Professores apontam evolução


Tema de acalorado debate nos últimos anos, o oferecimento de vagas pelo sistema de cotas acirrou ânimos e levantou questionamentos como sua legalidade, um possível “preconceito às avessas”, o preparo de tais alunos para cursar o ensino superior e uma possível queda na qualidade do ensino. Passados seis anos da implementação das ações afirmativas, professores da universidade argumentam que a consolidação da Lei das Cotas em 2012, decisões da Justiça sobre o assunto e a avaliação das notas dos alunos (veja quadro) fazem com que estes temas estejam ultrapassados.

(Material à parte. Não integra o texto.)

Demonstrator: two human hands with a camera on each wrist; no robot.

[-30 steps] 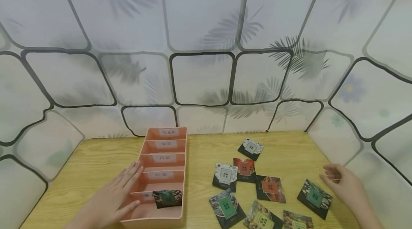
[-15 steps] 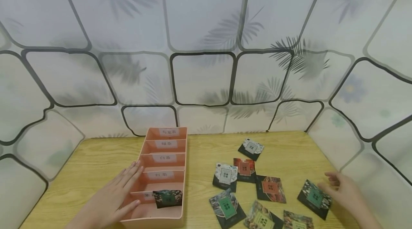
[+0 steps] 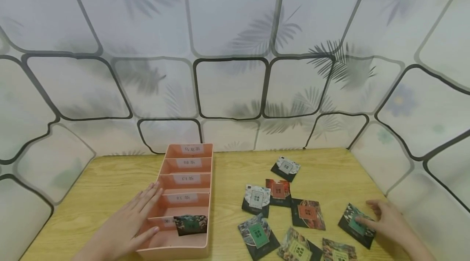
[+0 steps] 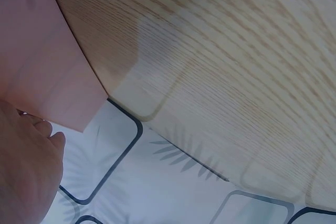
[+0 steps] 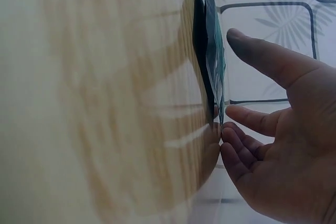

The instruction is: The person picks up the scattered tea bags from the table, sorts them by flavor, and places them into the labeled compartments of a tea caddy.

Levantamento realizado por diversos cursos da Universidade Federal de Goiás (UFG), assim como outras universidades públicas, apontam que a preocupação com o rendimento dos alunos que entraram pelo sistema de cotas, assim como a possível queda na qualidade de ensino, não se confirmam. De sete cursos analisados pela reportagem, em apenas um (Arquitetura) a nota média dos alunos pelo sistema universal é superior a um ponto (1,11) do que o dos cotistas, em uma avaliação de 1 a 10 (6,19 de negros de escolas públicas no primeiro período, contra 7,3 dos não cotistas).

Em outros casos, a nota de alunos que ingressaram pelas cotas de escolas públicas é superior a dos alunos que entraram pelo sistema universal, como no caso de Economia e Publicidade. Até mesmo no curso de Medicina, considerado um dos mais difíceis, a média é muito próxima. Enquanto a nota média dos alunos do sistema universal em 2009 foi de 7,69, os alunos cotistas tiveram 7,36.